Blake Darché, who leads threat intelligence for Cloudflare's security division, articulated the second critical error in how companies approach this challenge. Most organizations treat AI security as a technology department problem. They assign it to the IT team, expect a solution, and move on. This is backwards. When an AI system is compromised—when it is manipulated or exploited—the damage spreads far beyond the servers and code. Financial results suffer. Regulatory obligations go unmet. The brand loses credibility with customers and partners. The breach becomes a business crisis, not a technical incident.
The firms identified a third vulnerability that may be the most consequential: the failure to integrate AI risk management into overall business strategy. Organizations that are actually prepared for this environment do something different. They weave security considerations into how they make decisions about which AI tools to adopt and how to deploy them. They treat data integrity as a foundational requirement, not an afterthought. They test their models rigorously before putting them into production. They audit the third-party vendors and services they depend on, mapping out where their supply chain could be compromised, and they do this work before a breach forces their hand.
The implication is clear: the companies that will survive the next wave of AI-driven attacks are those that have already begun treating this as a business problem requiring board-level attention, not a technical problem to be solved by the security team alone. The cost of waiting is measured in millions.
Notable Quotes
When AI systems are manipulated or exploited, the impact extends far beyond the security team—affecting financial results, regulatory compliance, and brand trust.— Blake Darché, Cloudflare
The Hearth Conversation Another angle on the story
Why are AI-focused companies being targeted so heavily right now? Is it because they're easier to break into?
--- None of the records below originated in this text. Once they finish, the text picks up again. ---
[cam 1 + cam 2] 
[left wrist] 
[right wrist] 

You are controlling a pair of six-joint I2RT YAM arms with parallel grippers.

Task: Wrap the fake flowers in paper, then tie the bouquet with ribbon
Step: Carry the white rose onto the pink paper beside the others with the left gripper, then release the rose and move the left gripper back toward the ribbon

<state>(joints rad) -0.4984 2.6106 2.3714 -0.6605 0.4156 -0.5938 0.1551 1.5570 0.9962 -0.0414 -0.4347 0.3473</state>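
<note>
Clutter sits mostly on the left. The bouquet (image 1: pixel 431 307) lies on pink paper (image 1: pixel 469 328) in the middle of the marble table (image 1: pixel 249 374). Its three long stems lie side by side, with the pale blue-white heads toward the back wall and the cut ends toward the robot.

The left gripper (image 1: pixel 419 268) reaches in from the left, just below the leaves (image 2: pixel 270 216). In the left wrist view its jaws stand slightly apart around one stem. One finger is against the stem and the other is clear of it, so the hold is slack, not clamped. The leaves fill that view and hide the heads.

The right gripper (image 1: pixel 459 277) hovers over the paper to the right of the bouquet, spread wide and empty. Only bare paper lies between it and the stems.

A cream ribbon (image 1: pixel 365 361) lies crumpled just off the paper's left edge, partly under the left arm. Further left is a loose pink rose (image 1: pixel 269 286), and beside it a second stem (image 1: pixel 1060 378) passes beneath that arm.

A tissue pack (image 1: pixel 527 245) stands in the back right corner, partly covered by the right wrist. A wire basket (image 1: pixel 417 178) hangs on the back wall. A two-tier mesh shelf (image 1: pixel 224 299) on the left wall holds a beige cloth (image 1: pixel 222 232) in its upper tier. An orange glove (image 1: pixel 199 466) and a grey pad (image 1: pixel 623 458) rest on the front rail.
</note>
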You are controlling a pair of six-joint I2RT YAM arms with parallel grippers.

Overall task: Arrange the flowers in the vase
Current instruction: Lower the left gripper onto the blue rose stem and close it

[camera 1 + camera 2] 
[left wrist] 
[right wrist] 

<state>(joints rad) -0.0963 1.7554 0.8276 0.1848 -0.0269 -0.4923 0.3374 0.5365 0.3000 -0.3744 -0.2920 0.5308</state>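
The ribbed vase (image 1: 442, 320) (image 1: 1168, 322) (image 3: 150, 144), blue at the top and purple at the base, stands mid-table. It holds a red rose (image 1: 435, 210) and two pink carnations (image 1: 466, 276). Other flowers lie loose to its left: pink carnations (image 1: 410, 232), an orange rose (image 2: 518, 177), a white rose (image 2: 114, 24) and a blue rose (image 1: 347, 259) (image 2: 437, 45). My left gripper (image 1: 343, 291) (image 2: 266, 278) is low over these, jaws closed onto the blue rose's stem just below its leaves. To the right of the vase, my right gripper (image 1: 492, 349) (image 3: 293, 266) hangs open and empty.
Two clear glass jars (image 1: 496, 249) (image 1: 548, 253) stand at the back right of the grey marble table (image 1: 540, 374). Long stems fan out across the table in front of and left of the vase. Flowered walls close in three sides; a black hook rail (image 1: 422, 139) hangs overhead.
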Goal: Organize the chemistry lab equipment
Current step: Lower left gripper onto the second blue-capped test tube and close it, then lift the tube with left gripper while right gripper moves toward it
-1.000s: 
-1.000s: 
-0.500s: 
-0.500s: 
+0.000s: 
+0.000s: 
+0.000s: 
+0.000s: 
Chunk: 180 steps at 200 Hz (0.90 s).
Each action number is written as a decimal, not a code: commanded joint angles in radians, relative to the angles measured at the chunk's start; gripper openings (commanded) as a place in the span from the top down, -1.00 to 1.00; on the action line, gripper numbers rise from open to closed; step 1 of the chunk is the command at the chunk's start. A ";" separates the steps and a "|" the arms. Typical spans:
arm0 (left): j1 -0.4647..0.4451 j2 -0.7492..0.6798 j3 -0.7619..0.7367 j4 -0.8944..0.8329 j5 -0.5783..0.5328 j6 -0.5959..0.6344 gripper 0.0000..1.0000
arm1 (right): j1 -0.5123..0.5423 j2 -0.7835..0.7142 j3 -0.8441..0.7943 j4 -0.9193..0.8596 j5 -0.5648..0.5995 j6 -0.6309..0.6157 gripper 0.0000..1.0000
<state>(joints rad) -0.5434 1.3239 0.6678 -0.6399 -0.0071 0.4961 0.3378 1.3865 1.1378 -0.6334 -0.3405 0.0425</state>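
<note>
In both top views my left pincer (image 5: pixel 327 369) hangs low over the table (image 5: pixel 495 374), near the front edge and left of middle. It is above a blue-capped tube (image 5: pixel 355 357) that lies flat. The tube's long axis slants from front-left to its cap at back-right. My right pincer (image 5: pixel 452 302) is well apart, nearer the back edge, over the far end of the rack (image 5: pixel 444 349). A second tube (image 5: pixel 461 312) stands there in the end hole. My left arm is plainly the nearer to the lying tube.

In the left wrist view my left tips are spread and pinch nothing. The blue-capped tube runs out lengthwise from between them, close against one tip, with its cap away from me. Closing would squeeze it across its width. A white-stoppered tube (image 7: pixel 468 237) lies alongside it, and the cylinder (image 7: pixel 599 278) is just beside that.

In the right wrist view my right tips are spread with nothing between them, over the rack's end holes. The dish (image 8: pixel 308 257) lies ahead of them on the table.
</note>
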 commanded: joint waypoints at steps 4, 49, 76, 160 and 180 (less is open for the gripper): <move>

Not necessarily easier to break into—they're targeted because they're valuable. If you compromise an AI system, you don't just get data. You get control over the decision-making engine itself. You can poison the model, manipulate its outputs, or use it to attack other systems. The payoff is much bigger than a traditional breach.
So the 121 percent jump in DDoS attacks—is that because attackers have gotten smarter, or because there are just more targets now?
Both. More companies are building AI systems, so there are more targets. But attackers are also using AI to automate and scale their own operations. They're running attacks faster, adapting them in real time. It's an arms race, and the defenders are falling behind.
The report says companies are treating this as an IT problem. Why is that so dangerous?
Because when something goes wrong, it's not just the servers that fail. Your revenue gets hit. You face lawsuits. Your customers lose trust. If the IT team is the only one thinking about this, the business side is blind to the real exposure. By the time executives understand what happened, it's too late.
What does it actually look like when a company gets this right?
They ask hard questions before they adopt a new AI tool. Where is the data coming from? Who has access to it? What happens if this model gets poisoned? They validate everything. They map their dependencies. They treat it like a business decision, not a technology purchase.
And the companies that don't do that?
They'll learn the hard way. The attacks are coming. The only question is whether they'll be ready.